The Indian Premier League (IPL) cricket tournament continues to play despite a catastrophic Covid-19 second wave that is killing thousands of people every day in India.
The lucrative IPL, which runs until May 30, is a two-month cricket festival that attracts big contracts for the best players in the world.
The glitzy affair, which is currently being held behind closed doors as India scrambles to cope with the spike in cases, effectively puts an end to international competition.
The IPL is the world’s sixth most valuable sports league, behind the NFL, the Champions League, and European football’s four major domestic leagues, according to Forbes.
Pat Cummins, the most expensive international buy in the IPL’s 2020 auction, released a statement on Monday that mirrored the debate about whether it’s right to keep playing.
“I’m advised that the Indian government is of the view that playing the IPL while the population is in lockdown provides a few hours of joy and respite each day at an otherwise difficult time for the country,” Cummins wrote in a statement on Twitter.
On Sunday, IPL organizers told Reuters that they are still optimistic that the biosecure bubbles around the teams will keep the players healthy while competing.
“IPL provides a much-needed distraction for all from the doom and gloom around us,” an IPL official told Reuters.
“Yes, cases have surged in venues like Delhi, but we have two standby venues in Hyderabad and Indore and we’d use them if needed.”
Neither India’s Board of Control for Cricket (BCCI) nor the IPL were available for comment when contacted by CNN.
India is officially in a state of emergency. Its health-care system is in shambles. In Delhi, hospitals are running out of oxygen and ICU beds, forcing patients to wait outside for treatment.
For the fifth day in a row, the country recorded 352,991 new cases and 2,812 virus-related deaths, making it the world’s highest daily caseload. Experts believe the true toll is higher than the official estimates.
And critics are now asking whether the IPL tournament should be held in a country that is currently on its knees.
“It doesn’t make me feel good. I’ve seen a lot of lives being lost,” Oswald Dsouza, 55, a passionate cricket fan from Bangalore, told CNN Sport.
“On one side, you have people losing their precious lives and on the other you’re talking about entertainment and commercial cricket.
“Yes, I also love the IPL but lives do matter at the end of the day. What’s the point with going on with IPL when we have so many lives lost.”
He added: “Why take the chance? Why risk cricket players’ lives? I’m sure the money is there and the big bucks is there in the IPL but lives are very important. They could sacrifice one season.”
Several international and domestic players have already left this season, with Australian trio Adam Zampa, Kane Richardson, and Andrew Tye among the first to return home for personal reasons.
Ravi Ashwin of the Delhi Capitals also announced his retirement from the league, stating on Twitter that he was taking a break to support his family.
“My family and extended family are putting up a fight against #COVID19 and I want to support them during these tough times,” he wrote.
“I expect to return to play if things go in the right direction.”
Meanwhile, Cummins has urged IPL players to contribute to the funding of medical supplies, especially oxygen, for those in need.

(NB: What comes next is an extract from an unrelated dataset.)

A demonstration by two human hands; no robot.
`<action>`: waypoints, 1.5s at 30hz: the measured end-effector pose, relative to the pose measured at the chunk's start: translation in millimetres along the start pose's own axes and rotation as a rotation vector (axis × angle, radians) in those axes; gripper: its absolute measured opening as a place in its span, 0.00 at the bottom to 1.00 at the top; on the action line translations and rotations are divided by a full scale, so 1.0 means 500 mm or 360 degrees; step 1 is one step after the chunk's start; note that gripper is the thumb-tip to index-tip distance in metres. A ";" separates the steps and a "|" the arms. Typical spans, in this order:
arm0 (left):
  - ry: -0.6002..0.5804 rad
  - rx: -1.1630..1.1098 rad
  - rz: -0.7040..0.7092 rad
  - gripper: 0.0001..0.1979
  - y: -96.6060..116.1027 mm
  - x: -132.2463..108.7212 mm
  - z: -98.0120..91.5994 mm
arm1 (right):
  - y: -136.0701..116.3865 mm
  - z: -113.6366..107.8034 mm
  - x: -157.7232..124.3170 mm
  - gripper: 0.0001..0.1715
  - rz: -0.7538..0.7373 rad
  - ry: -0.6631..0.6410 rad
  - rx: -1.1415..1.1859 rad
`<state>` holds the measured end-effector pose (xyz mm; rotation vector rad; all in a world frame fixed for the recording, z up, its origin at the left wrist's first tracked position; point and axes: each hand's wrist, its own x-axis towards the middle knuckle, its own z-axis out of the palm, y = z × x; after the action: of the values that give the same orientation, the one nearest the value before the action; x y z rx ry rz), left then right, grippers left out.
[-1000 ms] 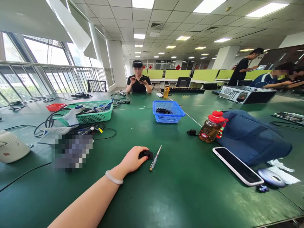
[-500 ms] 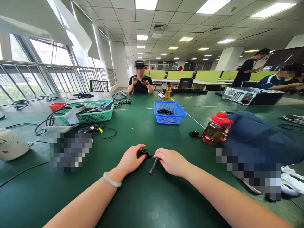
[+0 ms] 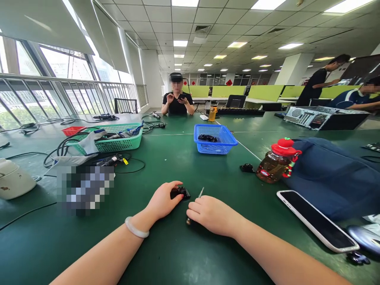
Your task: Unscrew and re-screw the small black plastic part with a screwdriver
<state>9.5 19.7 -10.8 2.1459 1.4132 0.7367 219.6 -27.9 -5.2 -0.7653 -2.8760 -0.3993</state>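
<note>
My left hand (image 3: pixel 162 200), with a pale bangle at the wrist, is closed around a small black plastic part (image 3: pixel 183 192) on the green table. Its thumb and fingers hold the part from the left, covering some of it. To the right, my right hand (image 3: pixel 209 213) is wrapped around a screwdriver (image 3: pixel 201 193). The thin metal tip sticks out beyond the fingers, pointing away from me. At the near end, the butt of the handle shows under the fingers; the rest is hidden. Tip and black part are apart.
Ahead stands a blue basket (image 3: pixel 215 149) with black parts inside. A green basket (image 3: pixel 124 145) and cables lie left. On the right are a black piece (image 3: pixel 246 168), a drink bottle (image 3: pixel 274 166), a blue bag (image 3: pixel 326 178) and a phone (image 3: pixel 317 221). A person (image 3: pixel 177 99) sits opposite.
My right hand has slid toward me along the screwdriver and closed around its handle, leaving the metal tip exposed. My left hand stays on the black part. The view has shifted slightly.
</note>
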 end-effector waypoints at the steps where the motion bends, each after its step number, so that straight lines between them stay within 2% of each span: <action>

“I encourage my fellow IPL players — and anyone else around the world who has been touched by India’s passion and generosity – to contribute. I will kick it off with $50,000,” Cummins wrote on Twitter.
The central government of India has received widespread criticism for its handling of the outbreak.
Prime Minister Narendra Modi only spoke to the nation about the crisis last week, after holding political rallies and mostly downplaying the urgency of the second wave in the weeks prior. Since then, he has stated that his administration will construct 551 oxygen-generating plants.
The cancellation of the season due to the pandemic will undoubtedly have financial consequences for India.
The latest broadcast contract for the IPL is worth $2.5 billion. The league employs thousands of people, and with a population of 1.2 billion people, cricket is a major moneymaker in India. The New Indian Express, a Chennai-based newspaper, has decided to suspend its IPL coverage indefinitely until “semblance of normalcy” is restored.
“In such a tragic time, we find it incongruous that the festival of cricket is on in India, with layers of bio bubbles creating protection,” read a message from the paper’s editor.
“This is commercialism gone crass. The problem is not with the game but its timing. Cricket, too, must accept that we are passing through an unprecedented crisis.”
Supporters of the IPL may argue that European football’s ability to continue in the face of the pandemic is justification enough to keep playing the country’s favorite sport.
However, with many Delhi hospitals tweeting SOS messages on Monday, claiming they were out of oxygen and crematoriums turning into an assembly line of death and suffering, the optics of a lucrative cricket tournament continuing to play on arguably don’t look great.
In the current edition of the IPL, twenty matches have been played, with all of them taking place in Chennai and Mumbai. This week, the tournament will begin with 16 games in the nation’s capital Delhi and Ahmedabad.
India is also set to host the T20 World Cup in October this year.